Globalize had some problems playing with ActiveAdmin; in order to make the form work, we also had to add the line accepts_nested_attributes_for :translations; without the line, the form would get confused, and the params hash would have only empty inputs coming in. We also ran into some trouble internationalizing images. When we added globalize into our images admin, like:

= semantic_form_for [:admin_email, @email_image], child_index: 'image-translation' do |f|
  = f.inputs 'Image' do
    = f.input :templates, :as => :check_boxes, :collection => MailFiend::Template.all.sort_by{|template| template.name.downcase}

  = f.globalize_inputs :translations do |g|
    = g.inputs 'Translated Content' do
      - if g.object.persisted?
        = g.input :image, :as => :file, :hint => display_image(g.object.image.url(:thumb))
      - else
        = g.input :image, :as => :file
      = g.input :locale, as: :hidden

we were getting an undefined method attribute_will_change! error. Changing mount_uploader :image, ImageUploader to Translation.mount_uploader :image, ImageUploader and adding accepts_nested_attributes_for :translations like a Carrierwave pull request suggested changed this error to undefined method 'name' for nil:NilClass.

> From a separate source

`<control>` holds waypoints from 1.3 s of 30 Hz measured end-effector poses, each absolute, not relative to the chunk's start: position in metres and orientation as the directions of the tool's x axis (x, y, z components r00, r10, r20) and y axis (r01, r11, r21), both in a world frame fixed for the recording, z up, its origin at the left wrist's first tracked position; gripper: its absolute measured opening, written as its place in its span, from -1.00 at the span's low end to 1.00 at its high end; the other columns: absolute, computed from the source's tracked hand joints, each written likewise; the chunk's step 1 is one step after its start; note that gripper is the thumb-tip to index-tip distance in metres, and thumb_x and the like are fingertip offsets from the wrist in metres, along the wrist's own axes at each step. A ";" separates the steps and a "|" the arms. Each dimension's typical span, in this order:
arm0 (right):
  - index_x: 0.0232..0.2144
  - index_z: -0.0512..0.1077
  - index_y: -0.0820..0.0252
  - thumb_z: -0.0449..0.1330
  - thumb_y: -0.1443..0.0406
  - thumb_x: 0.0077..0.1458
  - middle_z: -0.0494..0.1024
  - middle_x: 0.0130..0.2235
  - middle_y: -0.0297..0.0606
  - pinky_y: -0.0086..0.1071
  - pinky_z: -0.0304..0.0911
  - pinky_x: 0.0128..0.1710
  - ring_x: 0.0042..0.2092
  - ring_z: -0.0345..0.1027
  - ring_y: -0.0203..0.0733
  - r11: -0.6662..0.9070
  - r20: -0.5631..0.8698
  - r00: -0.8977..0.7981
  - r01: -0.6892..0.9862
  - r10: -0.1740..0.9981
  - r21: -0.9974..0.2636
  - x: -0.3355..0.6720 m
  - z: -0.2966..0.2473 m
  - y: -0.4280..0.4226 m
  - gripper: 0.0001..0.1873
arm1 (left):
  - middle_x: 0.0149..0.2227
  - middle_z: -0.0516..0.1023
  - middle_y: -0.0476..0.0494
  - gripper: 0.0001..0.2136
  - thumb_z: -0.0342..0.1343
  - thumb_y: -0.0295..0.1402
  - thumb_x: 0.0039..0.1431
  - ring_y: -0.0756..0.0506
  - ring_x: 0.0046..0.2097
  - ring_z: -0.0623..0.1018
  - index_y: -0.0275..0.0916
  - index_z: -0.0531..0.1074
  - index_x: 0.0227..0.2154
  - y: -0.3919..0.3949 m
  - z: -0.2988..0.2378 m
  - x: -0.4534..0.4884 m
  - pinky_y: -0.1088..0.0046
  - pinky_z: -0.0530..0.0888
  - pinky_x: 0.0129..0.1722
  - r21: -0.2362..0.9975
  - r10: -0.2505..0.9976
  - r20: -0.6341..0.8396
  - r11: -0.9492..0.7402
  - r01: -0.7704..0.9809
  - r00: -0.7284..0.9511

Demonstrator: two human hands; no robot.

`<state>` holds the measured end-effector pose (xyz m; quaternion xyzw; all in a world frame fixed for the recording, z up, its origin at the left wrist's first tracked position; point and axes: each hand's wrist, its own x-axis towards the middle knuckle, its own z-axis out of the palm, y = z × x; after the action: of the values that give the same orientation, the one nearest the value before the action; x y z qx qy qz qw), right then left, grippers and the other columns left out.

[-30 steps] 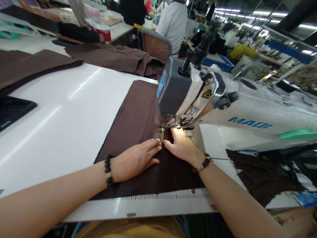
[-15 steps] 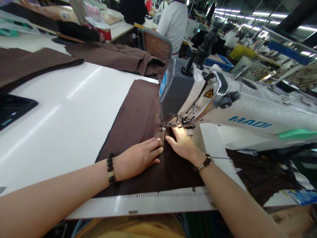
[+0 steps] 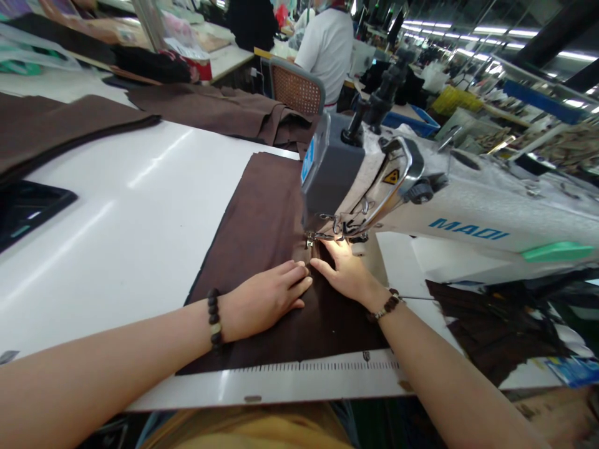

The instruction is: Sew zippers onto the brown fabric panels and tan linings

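A dark brown fabric panel (image 3: 262,218) lies flat on the white sewing table (image 3: 116,218) and runs under the head of a white sewing machine (image 3: 458,212). My left hand (image 3: 266,296) rests palm down on the cloth, fingers stretched toward the presser foot (image 3: 312,238). My right hand (image 3: 346,271) lies flat on the cloth just right of the foot, under the machine's lamp, fingers extended. The two hands almost touch at their fingertips. Each wrist carries a beaded bracelet.
More brown fabric is piled at the far edge (image 3: 219,109) and at the left (image 3: 56,121). Dark cloth hangs off the right side (image 3: 491,324). A ruler scale (image 3: 299,368) lines the table's near edge. A person in white (image 3: 327,47) sits on a chair beyond.
Both hands have crept slightly forward and to the right along the cloth toward the presser foot; the fabric has fed a little away from me.
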<state>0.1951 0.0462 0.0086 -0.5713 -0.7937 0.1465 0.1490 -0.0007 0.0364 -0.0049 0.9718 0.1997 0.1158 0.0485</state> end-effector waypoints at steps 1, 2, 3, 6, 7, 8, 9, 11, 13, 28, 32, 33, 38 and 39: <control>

Eventually, we discovered that this error was due to ordering: once we moved translates :image to before Translation.mount_uploader :image, ImageUploader, the problem went away.

Architecture

The architecture is a little too complicated to go into fully in this post, but some major points were:

  • An embedded engine that acts like a separate app but with a few well-defined touch points into the rest of the app for convenience/simplicity
  • A direct database connection to a separate reporting database for analytics-derived user facts
  • A gem-encapsulated communication channel over HTTP API with our analytics-built query system on a separate server
  • A Resque-scheduler powered with tools like resque_spec and timecop for thorough timing coverage for mass mailings

Conclusion

When just starting out, it makes sense to use a third party system, as building an email system on your own is a huge hassle. However, the more data you have to deal with, the more sense it makes to start building an in-house system, to avoid the costs of synchronization as well as allowing the most customization and flexibility.